涼介のダンジョンライフは、こうして、今日も幕を開けるのだった。

第1話登場人物紹介

* 坂木 涼介(さかき りょうすけ)

都内某IT企業に勤める、23歳のシステムエンジニア。地味な外見とは裏腹に、生まれつきのドM体質という究極の秘密を抱えている。ダンジョンでの戦いを「ご褒美」と捉え、痛みを快感に変える特異な性質を持つ。日々の残業すらも「ご褒美」と感じる。

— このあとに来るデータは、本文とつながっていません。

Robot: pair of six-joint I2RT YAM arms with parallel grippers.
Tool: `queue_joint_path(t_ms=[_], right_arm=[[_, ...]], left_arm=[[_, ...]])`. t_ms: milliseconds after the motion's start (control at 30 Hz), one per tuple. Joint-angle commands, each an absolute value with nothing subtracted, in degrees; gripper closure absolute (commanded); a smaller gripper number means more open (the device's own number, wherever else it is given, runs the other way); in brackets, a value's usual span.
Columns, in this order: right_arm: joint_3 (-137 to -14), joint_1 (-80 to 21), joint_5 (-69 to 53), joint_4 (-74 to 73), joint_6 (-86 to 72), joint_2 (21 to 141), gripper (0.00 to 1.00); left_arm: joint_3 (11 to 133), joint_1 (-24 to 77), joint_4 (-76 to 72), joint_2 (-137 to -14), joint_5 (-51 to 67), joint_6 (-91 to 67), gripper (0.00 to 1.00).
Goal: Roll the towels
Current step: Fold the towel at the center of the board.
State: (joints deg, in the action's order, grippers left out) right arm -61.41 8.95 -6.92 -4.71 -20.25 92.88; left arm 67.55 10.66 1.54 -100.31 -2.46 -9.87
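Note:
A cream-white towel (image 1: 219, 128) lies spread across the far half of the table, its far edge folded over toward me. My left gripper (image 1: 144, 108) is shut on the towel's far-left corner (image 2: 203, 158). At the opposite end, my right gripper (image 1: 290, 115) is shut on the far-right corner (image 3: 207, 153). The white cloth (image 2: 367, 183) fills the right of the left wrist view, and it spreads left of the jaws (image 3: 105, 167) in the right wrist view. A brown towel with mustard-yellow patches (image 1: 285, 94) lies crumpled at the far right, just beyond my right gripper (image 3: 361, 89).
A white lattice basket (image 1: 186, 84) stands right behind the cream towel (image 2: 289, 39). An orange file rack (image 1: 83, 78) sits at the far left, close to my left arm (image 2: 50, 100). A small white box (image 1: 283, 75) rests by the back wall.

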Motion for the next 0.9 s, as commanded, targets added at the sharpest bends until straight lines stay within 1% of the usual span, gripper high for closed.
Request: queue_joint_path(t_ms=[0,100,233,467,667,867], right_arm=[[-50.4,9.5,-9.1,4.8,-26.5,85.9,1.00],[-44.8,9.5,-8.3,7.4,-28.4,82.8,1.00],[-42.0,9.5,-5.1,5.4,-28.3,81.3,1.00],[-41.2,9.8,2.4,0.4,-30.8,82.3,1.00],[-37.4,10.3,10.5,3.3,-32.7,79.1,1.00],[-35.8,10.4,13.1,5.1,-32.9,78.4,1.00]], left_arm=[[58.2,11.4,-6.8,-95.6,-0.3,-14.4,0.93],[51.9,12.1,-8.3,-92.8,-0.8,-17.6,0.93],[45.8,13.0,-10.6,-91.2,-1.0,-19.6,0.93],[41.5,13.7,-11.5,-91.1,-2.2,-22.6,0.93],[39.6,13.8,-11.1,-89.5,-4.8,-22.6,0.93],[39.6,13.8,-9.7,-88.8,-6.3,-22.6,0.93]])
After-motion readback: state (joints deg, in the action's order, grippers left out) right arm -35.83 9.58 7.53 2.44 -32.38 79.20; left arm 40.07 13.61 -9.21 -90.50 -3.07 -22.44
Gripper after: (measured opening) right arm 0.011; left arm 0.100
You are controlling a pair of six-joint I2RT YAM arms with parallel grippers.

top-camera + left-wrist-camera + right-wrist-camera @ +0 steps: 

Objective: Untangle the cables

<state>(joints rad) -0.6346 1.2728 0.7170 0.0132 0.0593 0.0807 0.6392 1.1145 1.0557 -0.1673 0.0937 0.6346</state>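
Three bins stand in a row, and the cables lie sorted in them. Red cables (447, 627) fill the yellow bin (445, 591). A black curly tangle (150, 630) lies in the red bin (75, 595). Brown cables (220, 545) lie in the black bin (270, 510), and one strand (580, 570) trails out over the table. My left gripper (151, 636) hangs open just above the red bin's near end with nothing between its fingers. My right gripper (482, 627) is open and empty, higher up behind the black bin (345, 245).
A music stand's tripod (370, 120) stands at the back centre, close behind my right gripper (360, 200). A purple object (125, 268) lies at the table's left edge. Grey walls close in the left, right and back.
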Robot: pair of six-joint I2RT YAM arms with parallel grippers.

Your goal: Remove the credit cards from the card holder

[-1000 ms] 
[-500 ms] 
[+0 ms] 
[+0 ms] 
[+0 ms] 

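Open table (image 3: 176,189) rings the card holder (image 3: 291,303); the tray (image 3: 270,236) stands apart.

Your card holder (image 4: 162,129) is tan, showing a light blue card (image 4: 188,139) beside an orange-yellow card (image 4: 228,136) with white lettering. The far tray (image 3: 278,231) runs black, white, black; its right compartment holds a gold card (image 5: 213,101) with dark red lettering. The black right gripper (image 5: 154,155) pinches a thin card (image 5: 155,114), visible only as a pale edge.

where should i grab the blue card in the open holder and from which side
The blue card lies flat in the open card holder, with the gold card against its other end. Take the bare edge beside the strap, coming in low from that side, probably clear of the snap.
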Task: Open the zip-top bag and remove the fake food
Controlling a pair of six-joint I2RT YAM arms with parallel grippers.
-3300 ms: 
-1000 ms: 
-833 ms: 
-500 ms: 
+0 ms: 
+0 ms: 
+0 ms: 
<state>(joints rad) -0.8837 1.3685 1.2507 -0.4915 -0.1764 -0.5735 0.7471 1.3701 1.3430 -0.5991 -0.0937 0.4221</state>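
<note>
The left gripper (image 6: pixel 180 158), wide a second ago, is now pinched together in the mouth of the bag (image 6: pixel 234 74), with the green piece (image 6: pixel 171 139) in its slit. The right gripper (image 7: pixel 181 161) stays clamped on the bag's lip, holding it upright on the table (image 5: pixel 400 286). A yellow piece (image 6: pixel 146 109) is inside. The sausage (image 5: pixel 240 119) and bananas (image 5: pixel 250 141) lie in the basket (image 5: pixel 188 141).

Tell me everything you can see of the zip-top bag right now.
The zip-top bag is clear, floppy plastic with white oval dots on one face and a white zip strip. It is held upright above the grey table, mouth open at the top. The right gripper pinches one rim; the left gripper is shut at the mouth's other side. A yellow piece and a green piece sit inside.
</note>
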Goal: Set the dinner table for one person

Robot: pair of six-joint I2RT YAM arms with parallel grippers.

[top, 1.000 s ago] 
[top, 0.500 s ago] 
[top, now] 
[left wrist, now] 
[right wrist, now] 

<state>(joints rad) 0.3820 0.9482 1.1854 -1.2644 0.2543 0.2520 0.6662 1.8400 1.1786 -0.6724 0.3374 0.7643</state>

ギルドの受付や街の人々の反応に、それぞれ異なる「ご褒美」を見出しては密かに喜んでいる。

* 山田 太郎(やまだ たろう)

ギルド「暁の誓い」の常連Fランクシーカー。50代半ば。冴えない見た目だが、ダンジョン歴は長い。涼介のボロボロの姿を見ては、無責任に「それがシーカーってもんだ!」と肯定し、涼介のドM魂を刺激する。

* 綾瀬 梓(あやせ あずさ)

ギルド「暁の誓い」のベテラン受付嬢。年齢不詳。常に冷静沈着で、涼介の奇行にも動じず、淡々と事務処理を行う。その無関心さが、涼介にとっては「無視されるご褒美」となる。

* 春日部 陽菜(かすかべ ひな)

ギルド「暁の誓い」の新人受付嬢。18歳。明るく元気な性格で、シーカーに憧れている。涼介の怪我を見るたびにパニックになり、純粋な心配をぶつけるため、涼介は「過剰な心配という名の拷問」を感じる。

* 鈴木 隼人(すずき はやと)

ギルドの依頼仲介人。30代。口がうまく、金儲けが第一。涼介の奇妙な依頼選び(「被ダメージが多い依頼」など)に気づき、彼に最適な「ご褒美」依頼を斡旋しようと画策する。涼介は、自分の性癖が商売に利用されることに「金銭に変換されるご褒美」を感じる。

* 吉田 健太(よしだ けんた)

ダンジョン攻略の生配信で絶大な人気を誇るAランクシーカー。20代後半。イケメンで話術も巧み。涼介のダンジョンでの奇行(痛みで叫ぶなど)を偶然配信に拾ってしまい、困惑しつつも、視聴者からは好評を得てしまう。

* 渡辺 翔太(わたなべ しょうた)

ギルドの新米清掃員。10代後半。シーカーに憧れているが、自分には無理だと諦めている。涼介が残していく血痕や泥の跡(彼の「ご褒美」の痕跡)を掃除するたびに、彼の武勇伝(?)に想像を膨らませる。涼介は、彼が自分の「ご褒美」の痕跡を掃除してくれることに、「影の功労者ご褒美」を感じる。